Exercise objective:
Among the entries below, find the line with "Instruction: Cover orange", then quote it and each following line up to and including the line with "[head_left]", and nothing else.

··········

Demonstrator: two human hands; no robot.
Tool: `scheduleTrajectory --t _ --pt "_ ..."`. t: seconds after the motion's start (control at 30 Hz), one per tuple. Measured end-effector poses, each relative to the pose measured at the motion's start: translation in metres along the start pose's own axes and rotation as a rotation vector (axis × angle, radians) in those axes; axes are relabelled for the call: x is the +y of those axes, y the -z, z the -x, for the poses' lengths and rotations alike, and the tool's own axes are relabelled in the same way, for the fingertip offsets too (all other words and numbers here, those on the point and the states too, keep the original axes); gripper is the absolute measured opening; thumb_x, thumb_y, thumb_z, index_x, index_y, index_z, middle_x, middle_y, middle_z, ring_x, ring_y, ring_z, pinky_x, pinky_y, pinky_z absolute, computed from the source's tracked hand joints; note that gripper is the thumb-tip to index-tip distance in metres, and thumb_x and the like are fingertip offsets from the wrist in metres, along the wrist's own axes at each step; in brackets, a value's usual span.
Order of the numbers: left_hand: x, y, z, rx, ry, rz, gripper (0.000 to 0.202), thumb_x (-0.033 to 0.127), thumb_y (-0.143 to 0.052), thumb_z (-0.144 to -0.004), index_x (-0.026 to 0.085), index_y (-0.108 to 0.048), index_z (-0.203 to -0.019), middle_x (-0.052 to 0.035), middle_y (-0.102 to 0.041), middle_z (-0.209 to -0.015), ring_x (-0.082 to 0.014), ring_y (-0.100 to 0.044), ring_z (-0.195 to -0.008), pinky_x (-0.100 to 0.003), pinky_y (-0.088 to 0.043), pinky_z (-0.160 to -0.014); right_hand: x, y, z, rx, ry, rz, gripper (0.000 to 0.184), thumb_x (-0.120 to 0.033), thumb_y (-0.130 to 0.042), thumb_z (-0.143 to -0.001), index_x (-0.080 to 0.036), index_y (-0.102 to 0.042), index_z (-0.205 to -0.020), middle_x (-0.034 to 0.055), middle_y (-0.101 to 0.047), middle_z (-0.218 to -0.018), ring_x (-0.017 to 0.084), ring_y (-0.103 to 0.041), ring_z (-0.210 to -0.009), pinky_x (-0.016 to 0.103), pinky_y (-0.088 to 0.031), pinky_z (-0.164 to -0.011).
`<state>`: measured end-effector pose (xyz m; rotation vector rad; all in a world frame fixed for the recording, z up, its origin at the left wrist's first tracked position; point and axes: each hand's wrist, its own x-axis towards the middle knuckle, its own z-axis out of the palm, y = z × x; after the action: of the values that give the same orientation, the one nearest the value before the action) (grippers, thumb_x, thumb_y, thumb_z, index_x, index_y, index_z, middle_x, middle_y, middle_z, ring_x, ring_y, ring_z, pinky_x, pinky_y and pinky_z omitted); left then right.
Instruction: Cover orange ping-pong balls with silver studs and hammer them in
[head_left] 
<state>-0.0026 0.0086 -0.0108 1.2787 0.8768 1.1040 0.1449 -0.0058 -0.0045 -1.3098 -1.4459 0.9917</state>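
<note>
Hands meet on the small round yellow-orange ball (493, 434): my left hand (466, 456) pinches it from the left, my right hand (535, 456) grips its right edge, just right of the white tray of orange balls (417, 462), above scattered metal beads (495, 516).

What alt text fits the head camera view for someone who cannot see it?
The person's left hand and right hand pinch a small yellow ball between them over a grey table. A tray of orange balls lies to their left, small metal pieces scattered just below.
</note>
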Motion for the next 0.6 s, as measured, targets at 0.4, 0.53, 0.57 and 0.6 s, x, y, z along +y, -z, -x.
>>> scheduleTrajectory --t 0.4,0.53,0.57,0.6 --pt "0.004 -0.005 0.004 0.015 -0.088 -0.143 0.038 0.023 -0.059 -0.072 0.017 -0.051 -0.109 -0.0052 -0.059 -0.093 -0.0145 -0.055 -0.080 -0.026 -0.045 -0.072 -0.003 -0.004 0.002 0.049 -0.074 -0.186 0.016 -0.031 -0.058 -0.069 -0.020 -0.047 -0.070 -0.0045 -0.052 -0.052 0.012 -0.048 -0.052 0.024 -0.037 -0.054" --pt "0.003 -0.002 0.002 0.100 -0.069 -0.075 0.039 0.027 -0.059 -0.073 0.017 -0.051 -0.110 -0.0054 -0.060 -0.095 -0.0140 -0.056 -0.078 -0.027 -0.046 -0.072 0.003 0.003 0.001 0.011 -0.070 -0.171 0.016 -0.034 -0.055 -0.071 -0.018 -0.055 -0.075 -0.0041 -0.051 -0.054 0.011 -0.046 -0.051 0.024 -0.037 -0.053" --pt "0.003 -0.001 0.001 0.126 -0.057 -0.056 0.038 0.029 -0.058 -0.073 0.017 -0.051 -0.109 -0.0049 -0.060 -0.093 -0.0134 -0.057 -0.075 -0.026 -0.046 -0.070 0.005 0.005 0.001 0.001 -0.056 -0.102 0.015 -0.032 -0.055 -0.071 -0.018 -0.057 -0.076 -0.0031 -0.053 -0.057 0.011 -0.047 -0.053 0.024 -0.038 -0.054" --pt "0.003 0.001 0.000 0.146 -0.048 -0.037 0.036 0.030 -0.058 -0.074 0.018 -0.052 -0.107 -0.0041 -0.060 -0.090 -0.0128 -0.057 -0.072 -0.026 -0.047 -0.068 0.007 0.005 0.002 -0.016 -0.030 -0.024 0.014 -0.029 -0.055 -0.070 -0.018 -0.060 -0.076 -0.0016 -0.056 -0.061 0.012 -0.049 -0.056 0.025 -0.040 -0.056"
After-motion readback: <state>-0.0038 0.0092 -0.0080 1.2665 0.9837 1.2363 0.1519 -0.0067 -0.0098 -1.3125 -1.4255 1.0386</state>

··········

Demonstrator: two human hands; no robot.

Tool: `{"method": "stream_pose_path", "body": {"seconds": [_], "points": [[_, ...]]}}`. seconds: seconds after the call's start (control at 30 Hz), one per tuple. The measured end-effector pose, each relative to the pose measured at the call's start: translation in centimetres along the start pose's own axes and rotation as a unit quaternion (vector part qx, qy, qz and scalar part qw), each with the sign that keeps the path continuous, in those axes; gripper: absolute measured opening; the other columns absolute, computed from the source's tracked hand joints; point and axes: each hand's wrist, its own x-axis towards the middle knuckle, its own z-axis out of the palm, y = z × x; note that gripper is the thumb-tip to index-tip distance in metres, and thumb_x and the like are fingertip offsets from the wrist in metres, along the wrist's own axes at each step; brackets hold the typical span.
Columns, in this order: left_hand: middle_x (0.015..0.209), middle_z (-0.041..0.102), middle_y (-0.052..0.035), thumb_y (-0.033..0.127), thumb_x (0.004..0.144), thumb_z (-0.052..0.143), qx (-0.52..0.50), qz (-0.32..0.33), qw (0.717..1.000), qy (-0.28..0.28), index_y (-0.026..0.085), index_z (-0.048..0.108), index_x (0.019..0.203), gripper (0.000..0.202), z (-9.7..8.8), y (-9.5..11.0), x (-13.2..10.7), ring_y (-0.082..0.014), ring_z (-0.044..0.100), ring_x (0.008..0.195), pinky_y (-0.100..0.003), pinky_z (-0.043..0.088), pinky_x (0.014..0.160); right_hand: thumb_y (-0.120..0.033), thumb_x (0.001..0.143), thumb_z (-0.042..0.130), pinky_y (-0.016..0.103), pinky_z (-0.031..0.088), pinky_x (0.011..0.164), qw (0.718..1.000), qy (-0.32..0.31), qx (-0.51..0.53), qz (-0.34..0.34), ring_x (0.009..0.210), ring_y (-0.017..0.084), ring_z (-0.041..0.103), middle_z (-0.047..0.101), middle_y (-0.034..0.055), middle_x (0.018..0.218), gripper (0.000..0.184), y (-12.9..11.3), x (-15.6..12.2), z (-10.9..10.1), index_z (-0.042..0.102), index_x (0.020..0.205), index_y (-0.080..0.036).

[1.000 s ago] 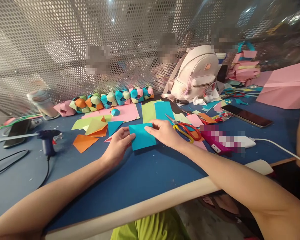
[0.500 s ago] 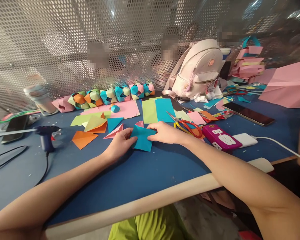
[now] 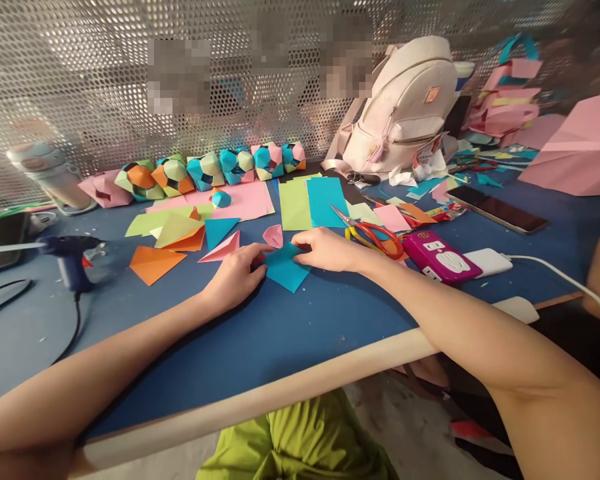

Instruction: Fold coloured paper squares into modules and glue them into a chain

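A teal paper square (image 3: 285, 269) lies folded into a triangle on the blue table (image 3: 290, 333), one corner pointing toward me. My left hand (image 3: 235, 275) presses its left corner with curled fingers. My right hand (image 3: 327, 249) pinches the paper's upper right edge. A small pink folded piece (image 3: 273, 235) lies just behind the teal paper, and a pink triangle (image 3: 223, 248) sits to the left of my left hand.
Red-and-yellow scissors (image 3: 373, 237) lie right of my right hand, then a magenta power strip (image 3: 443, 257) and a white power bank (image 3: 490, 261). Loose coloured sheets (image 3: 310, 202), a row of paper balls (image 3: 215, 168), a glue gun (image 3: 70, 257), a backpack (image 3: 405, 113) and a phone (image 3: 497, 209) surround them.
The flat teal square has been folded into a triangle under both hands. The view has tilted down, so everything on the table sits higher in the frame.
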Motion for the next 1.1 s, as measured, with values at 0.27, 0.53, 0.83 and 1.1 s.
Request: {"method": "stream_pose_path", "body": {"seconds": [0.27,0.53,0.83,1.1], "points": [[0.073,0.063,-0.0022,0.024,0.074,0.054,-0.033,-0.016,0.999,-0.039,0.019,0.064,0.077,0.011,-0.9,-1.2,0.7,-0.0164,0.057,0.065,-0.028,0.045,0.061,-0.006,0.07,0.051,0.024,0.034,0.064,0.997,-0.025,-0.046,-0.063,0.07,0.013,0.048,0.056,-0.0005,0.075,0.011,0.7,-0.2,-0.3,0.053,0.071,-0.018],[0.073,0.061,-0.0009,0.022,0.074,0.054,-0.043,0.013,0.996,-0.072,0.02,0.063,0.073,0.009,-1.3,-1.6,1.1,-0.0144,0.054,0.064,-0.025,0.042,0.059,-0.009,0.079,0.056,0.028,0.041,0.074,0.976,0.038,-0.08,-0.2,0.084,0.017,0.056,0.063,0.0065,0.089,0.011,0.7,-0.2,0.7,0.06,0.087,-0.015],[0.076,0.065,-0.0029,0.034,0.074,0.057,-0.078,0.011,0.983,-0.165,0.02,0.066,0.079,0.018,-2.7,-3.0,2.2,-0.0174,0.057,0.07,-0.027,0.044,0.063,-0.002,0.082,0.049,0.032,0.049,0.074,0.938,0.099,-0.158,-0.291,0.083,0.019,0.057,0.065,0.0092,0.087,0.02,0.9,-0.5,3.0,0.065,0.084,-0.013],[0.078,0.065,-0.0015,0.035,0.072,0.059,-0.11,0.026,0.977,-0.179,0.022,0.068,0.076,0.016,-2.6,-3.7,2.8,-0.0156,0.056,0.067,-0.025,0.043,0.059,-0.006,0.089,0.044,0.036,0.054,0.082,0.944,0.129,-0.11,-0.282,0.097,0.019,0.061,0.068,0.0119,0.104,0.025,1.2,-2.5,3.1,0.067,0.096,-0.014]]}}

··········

Answer for this exercise:
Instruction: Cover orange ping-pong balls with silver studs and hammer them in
[head_left] 

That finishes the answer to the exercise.